Cost method says “where the value of a supply of goods or services or both is not determinable by any of the preceding rules, the value shall be one hundred and ten percent of the cost of production or manufacturing or cost of acquisition of such goods or cost of provision of such services”
In simple terms, 110% of the cost of manufacturing or cost of provision of goods or services shall be considered for the purpose of the valuation and accordingly Goods and Services Tax will be charged on such amount.
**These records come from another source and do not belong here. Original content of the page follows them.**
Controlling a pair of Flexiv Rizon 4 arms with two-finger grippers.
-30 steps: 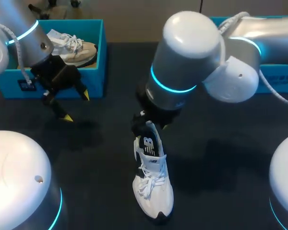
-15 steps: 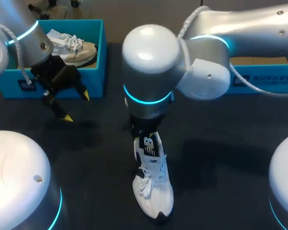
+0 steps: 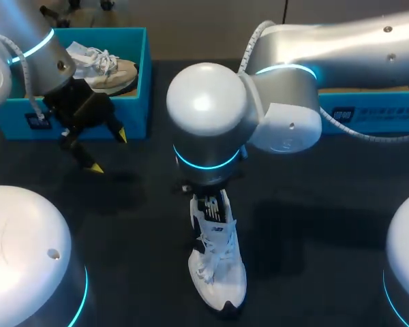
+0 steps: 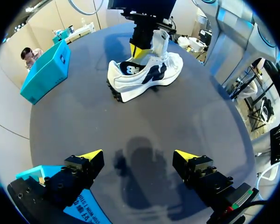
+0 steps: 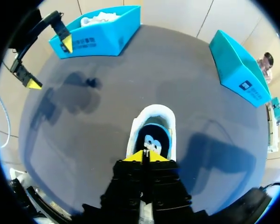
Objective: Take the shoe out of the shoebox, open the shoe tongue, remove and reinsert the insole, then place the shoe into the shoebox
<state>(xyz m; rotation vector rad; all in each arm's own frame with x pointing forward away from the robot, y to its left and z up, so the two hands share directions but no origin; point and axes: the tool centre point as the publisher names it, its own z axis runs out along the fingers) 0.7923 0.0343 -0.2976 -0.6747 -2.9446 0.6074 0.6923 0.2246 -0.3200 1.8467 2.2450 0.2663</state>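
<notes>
Two arms stand over the dark table point(image 3: 313, 225). The right arm point(image 3: 211, 116) reaches in past the middle, and its big white joint hangs directly above the heel end of the shoe point(image 3: 218, 266). The left arm point(image 3: 27, 41) is at the far left corner.

Two teal shoeboxes stand along the far edge. The left shoebox point(image 3: 138, 116) holds a second, pale shoe point(image 3: 105, 68). The right shoebox point(image 3: 368, 116) is partly hidden behind the right arm.

The shoe, white with dark panels, stands upright on its sole in the middle of the table, well apart from both boxes, toe towards the robot.

Left gripper point(image 3: 108, 151): hangs just in front of the left shoebox, above the table, fingers spread wide, nothing between them.

Right gripper point(image 5: 146, 156): not visible from the head view. The right wrist view shows its yellow tips pressed together at the shoe's opening, pinching the tongue point(image 5: 150, 140), which is raised. The left wrist view shows the same gripper coming down onto the shoe from above.
</notes>
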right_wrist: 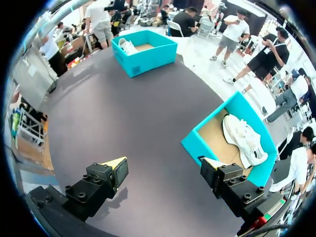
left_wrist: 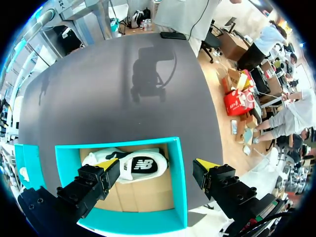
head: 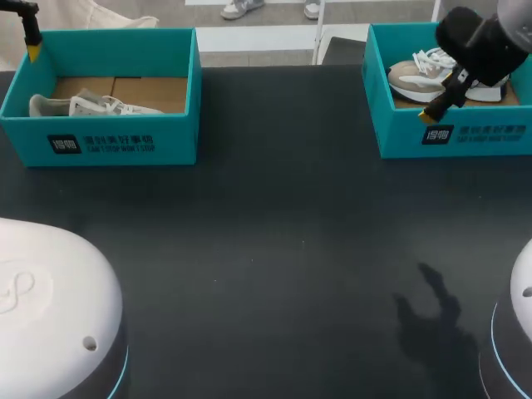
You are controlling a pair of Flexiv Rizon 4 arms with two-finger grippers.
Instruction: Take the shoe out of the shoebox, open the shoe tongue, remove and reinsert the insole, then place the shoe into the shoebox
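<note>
Right gripper spread wide, shoe in shoebox just beyond one finger

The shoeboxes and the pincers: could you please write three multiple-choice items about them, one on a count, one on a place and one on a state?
1. How many shoeboxes stand on the table?
A. one
B. two
C. three
2. Where is the left pincer?
A. over the left shoebox
B. over the table's middle
C. inside a shoe
3. The right pincer is:
A. shut on a shoe
B. shut on a box wall
C. open and empty

Answers:
1 B: the head view shows the left shoebox and the right shoebox.
2 A: its wrist view looks down into that box.
3 C: its fingers stand wide apart, touching nothing.
</note>
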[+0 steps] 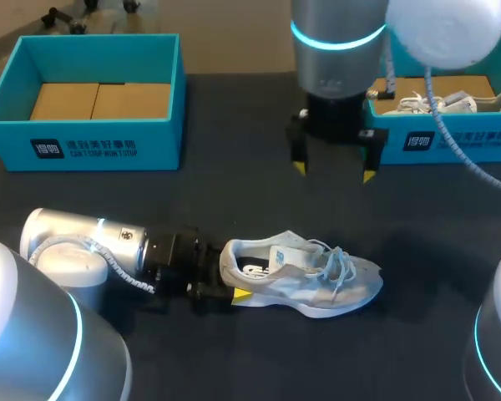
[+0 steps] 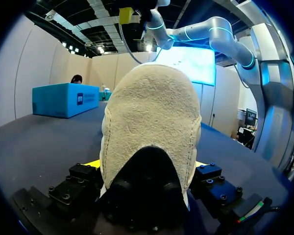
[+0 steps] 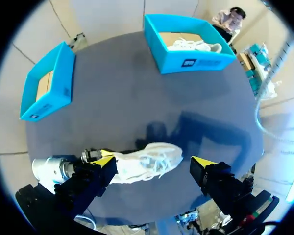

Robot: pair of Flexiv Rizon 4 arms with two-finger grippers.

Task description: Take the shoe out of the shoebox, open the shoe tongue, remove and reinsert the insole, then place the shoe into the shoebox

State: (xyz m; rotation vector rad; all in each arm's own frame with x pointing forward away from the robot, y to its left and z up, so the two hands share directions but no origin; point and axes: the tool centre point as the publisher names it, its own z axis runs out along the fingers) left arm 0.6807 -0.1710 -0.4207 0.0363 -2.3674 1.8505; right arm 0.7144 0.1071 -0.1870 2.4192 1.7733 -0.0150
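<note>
At the far left of the dark table [image 1: 234,200], an open teal left shoebox [image 1: 83,144] is seen, with only its brown cardboard floor showing inside. Nearer, on the left, the left arm is laid low along the table and pointed to the right. The left gripper [image 1: 227,284] is closed on the heel of the shoe [image 1: 309,280], with one finger on each side. In the left wrist view the pale heel is seen filling the space between the two fingers, and a strip of yellow shows at either side of it. The shoe, a light grey and white sneaker, is set upright on its sole near the middle of the table, with the heel to the left, the toe to the right and the white laces loose over the front. It lies outside both boxes and well apart from them. Farther back and just right of the middle, the right gripper [image 1: 333,171] is held above the table and pointed down, its fingers spread wide with nothing between them. At the far right stands the right shoebox [image 1: 451,144], in which a second shoe [image 1: 451,102] is lying.
</note>
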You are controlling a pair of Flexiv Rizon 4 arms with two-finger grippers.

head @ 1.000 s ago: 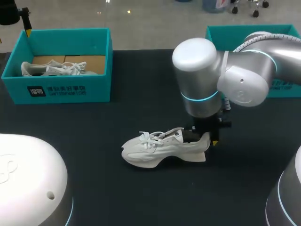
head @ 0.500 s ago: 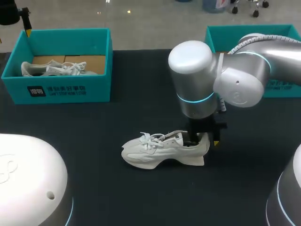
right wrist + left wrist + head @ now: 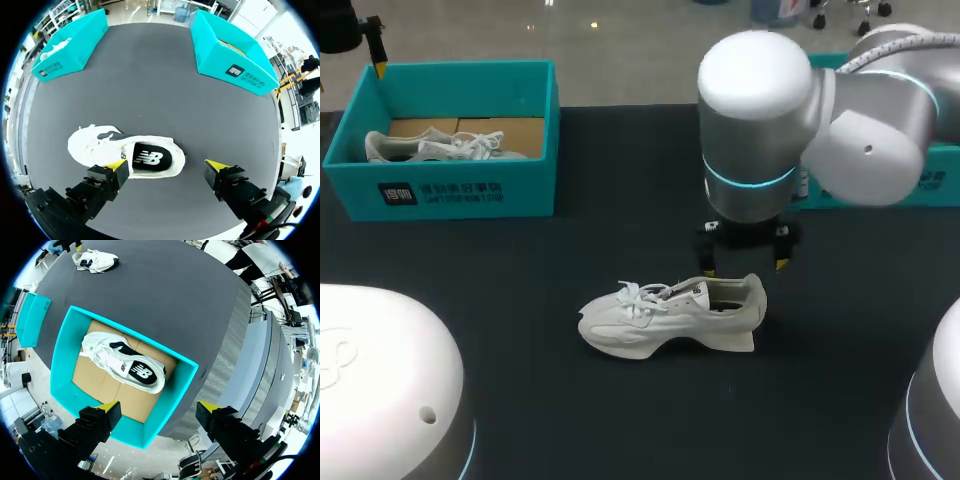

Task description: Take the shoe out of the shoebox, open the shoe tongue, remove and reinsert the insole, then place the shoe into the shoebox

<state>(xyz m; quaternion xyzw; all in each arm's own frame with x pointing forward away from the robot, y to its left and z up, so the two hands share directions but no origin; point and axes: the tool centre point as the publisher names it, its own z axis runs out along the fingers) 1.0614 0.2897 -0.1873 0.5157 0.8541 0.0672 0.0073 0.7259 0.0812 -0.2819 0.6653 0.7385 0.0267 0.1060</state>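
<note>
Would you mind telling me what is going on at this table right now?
The right gripper hangs open just above the heel end of a white shoe and is not gripping it. The shoe stands upright on the table, outside the boxes. Its insole shows inside the opening. The left gripper is open too, above the teal shoebox, which holds a second shoe.
</note>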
Suppose Nilkamal Limited is manufacturing office chairs and the cost of manufacturing is Rs. 4,000 per chair. Similar chair in open market is valued at Rs. 4,500. These chairs are supplied to a furniture showroom at the rate Rs. 3,000 and balance in non-monetary consideration. Now since the open market value is available, Rs. 4,500 will be considered for valuation of supply.
However in case if Open Market Value is not available, the value of supply as per cost method will be followed which says it has to be 110% of the cost of manufacturing i.e. Rs. 4,000*110% = Rs. 4,400. Thus GST will be charged on Rs. 4,400 in this case.
The content discusses the Cost Method of Valuation of supply under Goods and Services Tax Law. It explains that when the value of a supply is not determinable by other rules, it should be considered as 110% of the cost of production. An example is provided to illustrate this concept.